Cujo was a character-driven story by Stephen King's own admittance, and really, almost all of his novels are. That's just how he writes.

But in video games, the writing process is much more difficult. Characters and plots can be constructed, but the world and how everything interacts must be physically built. This requires a lot of preplanning and a very fixed scope, lest the game not get done or go over budget. Set pieces have to be built alongside or even before the writing process begins because of how much time they take to construct; this leaves out room for spontaneity, at least on a grand scale.

The Regret of Vitrerran is still plagued by the confines of video game construction. Any place I want my characters to go must be physically built, and all places are stuck within the confines of our editor and abilities. If I want Kvalt to try and ford a river only to be swept down it, far from his destination, then my brother has to program that and create the art assets for it. Either he can or he cannot.

That being said, we are trying a different storytelling approach, and it's one I'm excited to work with because it's as akin to a character-driven novel as I believe possible.

I'm writing the story first, and we are making the game around it.

Before I began constructing Svarog, I wrote Kvalt and Tylek's progression through the place. I thought of this single-leveled adventure much like I would have thought of a short story. Where the characters went was up to them; the things they fixated on or avoided were up to them. Only once their progression through Svarog had finished did I start building the level.

That, surprisingly, worked, and I'm both happy with the dialogue and the level itself. However, how Kvalt and Tylek traverse Svarog isn't how everyone else will. By the simple nature of video games, people want variety, but more than that, Vitrerran's people are all different.

When I started Herak and Aros's journey through Svarog, I realized that they wouldn't take the main entrance in. Given their people's relationship with the Drax, and given their own emotions about what was going on, they thought it best to climb the unpopulated side of the mountain. A sneaky route was better suited.
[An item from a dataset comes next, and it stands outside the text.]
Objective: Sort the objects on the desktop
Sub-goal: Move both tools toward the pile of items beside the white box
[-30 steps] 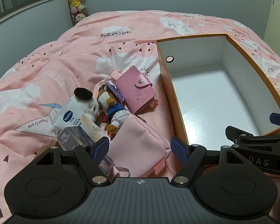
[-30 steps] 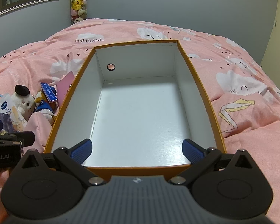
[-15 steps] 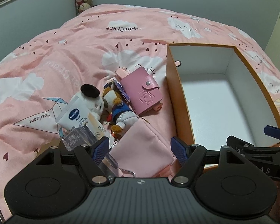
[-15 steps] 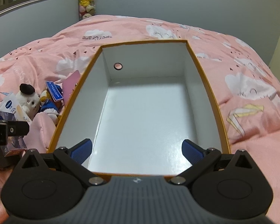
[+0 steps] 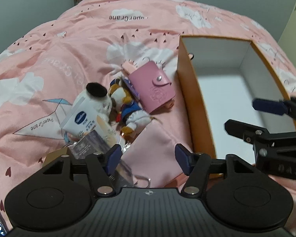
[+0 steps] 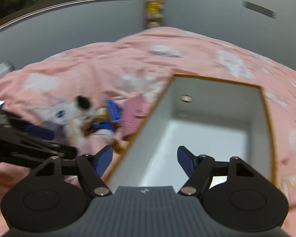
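Left wrist view, sharp. From the left, on the pink bedspread: a white lotion tube lies flat, with a white plush toy with a black ear against its upper end. Beside that lies a plush duck in a blue jacket, then a pink snap-button card holder. A clear box sits just below the tube. A pale pink pouch lies between the blue pads of the left gripper. The jaws are closing with the pouch in the gap; neither pad presses on it. Right of the pouch stands the orange box with white interior, nothing inside it. The right gripper enters from the right edge above the box.

Right wrist view, motion-blurred. Only this view shows a silver device at the far left edge and the round hole in the box's far wall. The left gripper's body crosses the left side. The toys appear as smears, probably the same group. The right gripper's jaws are spread and closing, straddling the box's near left wall without touching it.
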`<state>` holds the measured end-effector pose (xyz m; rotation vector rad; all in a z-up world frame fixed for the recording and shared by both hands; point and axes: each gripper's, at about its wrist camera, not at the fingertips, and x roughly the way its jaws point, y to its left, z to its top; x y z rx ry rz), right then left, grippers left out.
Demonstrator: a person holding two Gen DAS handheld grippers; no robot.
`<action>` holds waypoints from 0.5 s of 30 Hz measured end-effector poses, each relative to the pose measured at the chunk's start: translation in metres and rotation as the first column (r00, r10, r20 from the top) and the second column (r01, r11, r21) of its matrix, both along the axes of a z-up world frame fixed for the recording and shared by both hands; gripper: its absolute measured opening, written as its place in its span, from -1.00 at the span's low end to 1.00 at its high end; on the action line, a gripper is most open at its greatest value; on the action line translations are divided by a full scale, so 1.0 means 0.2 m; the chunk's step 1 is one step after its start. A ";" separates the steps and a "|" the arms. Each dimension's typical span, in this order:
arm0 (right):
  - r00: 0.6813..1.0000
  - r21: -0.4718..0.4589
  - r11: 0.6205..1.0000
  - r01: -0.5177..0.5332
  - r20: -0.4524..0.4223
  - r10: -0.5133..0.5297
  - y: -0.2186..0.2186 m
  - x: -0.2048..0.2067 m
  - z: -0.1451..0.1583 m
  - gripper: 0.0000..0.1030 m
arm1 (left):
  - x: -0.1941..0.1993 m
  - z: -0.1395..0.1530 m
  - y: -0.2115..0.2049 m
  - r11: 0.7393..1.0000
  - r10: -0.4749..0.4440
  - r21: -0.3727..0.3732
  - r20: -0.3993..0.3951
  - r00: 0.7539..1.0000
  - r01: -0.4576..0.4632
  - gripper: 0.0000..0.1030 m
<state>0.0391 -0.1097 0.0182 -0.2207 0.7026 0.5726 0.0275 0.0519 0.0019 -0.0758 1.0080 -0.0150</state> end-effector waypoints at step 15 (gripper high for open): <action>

I wrote this, and then I built another part of Svarog I hadn't ever anticipated making. The level I created is one I'm quite happy with though, and one that I feel is important. This area really shows the harshness of the Drax's home: black weeds fill the land, craters make for hard traversing, dried lava flow poisons the soil, and the coastline is brackish and devoid of life. In total, I spent maybe three hours making the place.

And the odds are, you'll only see this area through these characters. That could change in the future, but that isn't up to me. If other characters want to go that route, then they will.

Castle Alboiss has also seen plenty of sizable increases because my characters are all interested in different things and wish to see different parts of it. Marcus and James start their journey there, so I designed the basic level off of their experiences, but Herahk and Aros wished to see the grand cathedral outside the keep, and Pakasoph really wanted to visit the castle's library. Those now need to be built.

Certain people or events will all be somewhat universal, though how the characters deal with them won't be the same. Friends of one person might be foes of another, and whatever spectacle happens will have to be made specifically and for specific characters.

This is, for the most part, to insure variety. We are offering four campaigns, and so all four must be different. As of now, they are. Certain characters find paths only they can find, and at the end of those paths are rewards only they can get. But, my want to write and my love of reading also command I treat this project like I would any other story, and this is the closest way I can do that.

My characters are all stuck within the confines of the game and the game's mechanics. One way or another, they will visit every place on Vitrerran in an attempt to close the monster-spewing portals. However, how they reach the destination of each place is entirely up to them, and I'll gladly build every diversion and inefficient path they want to take.

I do hope this approach works out for the better. So far, I'm quite happy with what I have, but every time I sit down to write, The Regret of Vitrerran seems to get bigger. I have a lot of levels to build.